__WORK TO COMPLETE__.
The listing below should be reproduced exactly, with the pictures omitted.

────

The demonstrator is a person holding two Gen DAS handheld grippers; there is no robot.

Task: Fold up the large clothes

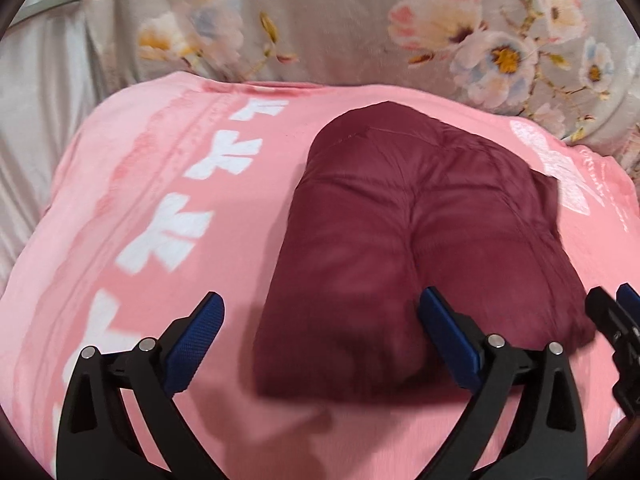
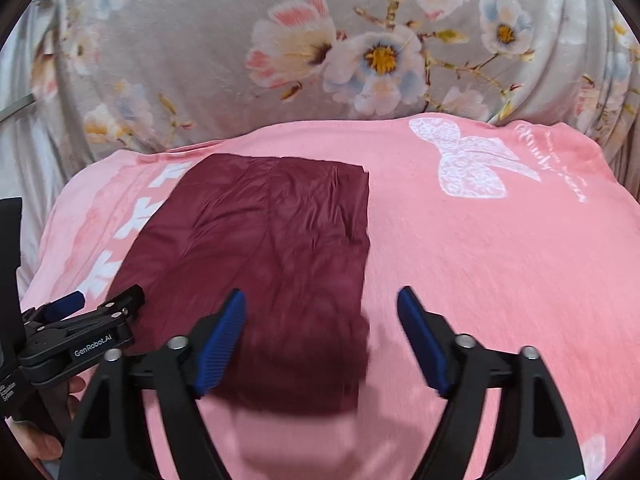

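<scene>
2 grippers, left [image 1: 320,316] and right [image 2: 320,308], hover with fingers spread, empty, over the folded maroon garment [image 2: 272,264]; next, smooth it evenly.

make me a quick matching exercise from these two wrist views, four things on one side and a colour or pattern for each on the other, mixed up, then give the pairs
Things:
1. folded garment
2. blanket under the garment
3. bedspread behind the blanket
4. pads on the right gripper

Descriptions:
A. grey with a flower print
B. blue
C. dark maroon
D. pink with white markings

Pairs: 1-C, 2-D, 3-A, 4-B
</scene>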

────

__RESULT FOR THIS TASK__.
The demonstrator is a person holding two Gen DAS handheld grippers; there is no robot.

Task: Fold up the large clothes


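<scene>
2 grippers, left [image 1: 320,316] and right [image 2: 320,308], hover with fingers spread, empty, over the folded maroon garment [image 2: 272,264]; next, smooth it evenly.

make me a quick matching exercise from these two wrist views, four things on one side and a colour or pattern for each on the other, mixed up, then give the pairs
Things:
1. folded garment
2. blanket under the garment
3. bedspread behind the blanket
4. pads on the right gripper

Descriptions:
A. grey with a flower print
B. blue
C. dark maroon
D. pink with white markings

Pairs: 1-C, 2-D, 3-A, 4-B
</scene>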

The work on this exercise is finished.